The approach is structured around three capabilities:
1. Full Transparency (SPOT™)
Integrated data environment
Transaction-level profitability
Cross-country visibility
2. Predictive Intelligence (SPIE+AI™)
Scenario simulation (launch, access, pricing)
Net price exposure modeling
Reference price propagation analysis
3. Execution Discipline (Governance & Corridors)
Pricing corridors and thresholds
Deal-level decision rules
Embedded governance across functions
This enables organizations to:
Anticipate MFN impact before it materializes
Optimize pricing structures proactively
Protect global asset value across markets
6. Andersen + Stratence: From Compliance to Competitive Advantage
MFN is not only a commercial challenge.
It is also:
Regulatory
Legal
Compliance-driven
This is where the combined model becomes critical.
Andersen provides:
Global regulatory expertise
Legal structuring
Compliance frameworks
Stratence provides:
Commercial transformation capability
Pricing and GTN control
AI-powered decision systems
Together:
Compliance is not just ensured
It is transformed into competitive advantage
7. What Leading Pharma Organizations Are Doing Now
Leading players are not waiting.
They are already:
Mapping global reference exposure across portfolios
Redesigning gross-to-net structures across key markets
Embedding simulation capabilities into launch decisions
Aligning Market Access, Pricing, and Commercial governance
They are shifting from:
Reactive pricing adjustments
to
Proactive commercial system control
Conclusion: The MFN Paradox
MFN creates a paradox.
The more global the pricing system becomes... the more local decisions destroy value.
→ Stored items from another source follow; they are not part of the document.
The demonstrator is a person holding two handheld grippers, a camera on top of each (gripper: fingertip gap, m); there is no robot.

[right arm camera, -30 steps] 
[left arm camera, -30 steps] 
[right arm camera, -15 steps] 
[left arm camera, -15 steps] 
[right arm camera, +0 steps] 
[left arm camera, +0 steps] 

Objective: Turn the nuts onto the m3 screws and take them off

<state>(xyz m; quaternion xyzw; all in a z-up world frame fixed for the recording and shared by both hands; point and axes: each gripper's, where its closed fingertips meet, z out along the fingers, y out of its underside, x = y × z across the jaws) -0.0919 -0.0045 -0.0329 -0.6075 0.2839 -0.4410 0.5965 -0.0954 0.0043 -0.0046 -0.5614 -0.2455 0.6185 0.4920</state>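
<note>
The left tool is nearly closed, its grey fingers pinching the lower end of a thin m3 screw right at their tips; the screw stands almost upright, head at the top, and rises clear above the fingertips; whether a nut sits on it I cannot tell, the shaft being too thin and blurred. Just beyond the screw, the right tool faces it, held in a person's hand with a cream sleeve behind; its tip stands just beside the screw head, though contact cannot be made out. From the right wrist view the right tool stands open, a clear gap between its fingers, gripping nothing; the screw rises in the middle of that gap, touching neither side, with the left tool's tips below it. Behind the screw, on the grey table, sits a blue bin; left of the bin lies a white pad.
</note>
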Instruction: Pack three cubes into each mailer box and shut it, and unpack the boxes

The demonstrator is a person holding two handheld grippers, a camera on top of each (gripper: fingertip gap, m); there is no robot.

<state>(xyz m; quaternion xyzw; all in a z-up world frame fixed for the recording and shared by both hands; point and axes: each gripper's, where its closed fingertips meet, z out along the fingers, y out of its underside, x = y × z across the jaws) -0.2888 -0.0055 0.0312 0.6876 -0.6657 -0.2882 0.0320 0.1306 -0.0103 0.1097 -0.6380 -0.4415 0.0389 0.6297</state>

The only way to resolve this paradox is:
To treat pricing as a system
To control decisions end-to-end
To embed intelligence into execution
Organizations that do this will:
Protect margins
Accelerate decision-making
Gain competitive advantage
Those that do not:
Will see their global asset value eroded... by decisions they did not even realize they were making.
Final Thought
MFN is not the end of pricing strategy.
It is the beginning of commercial system design.
And that is exactly where Stratence operates.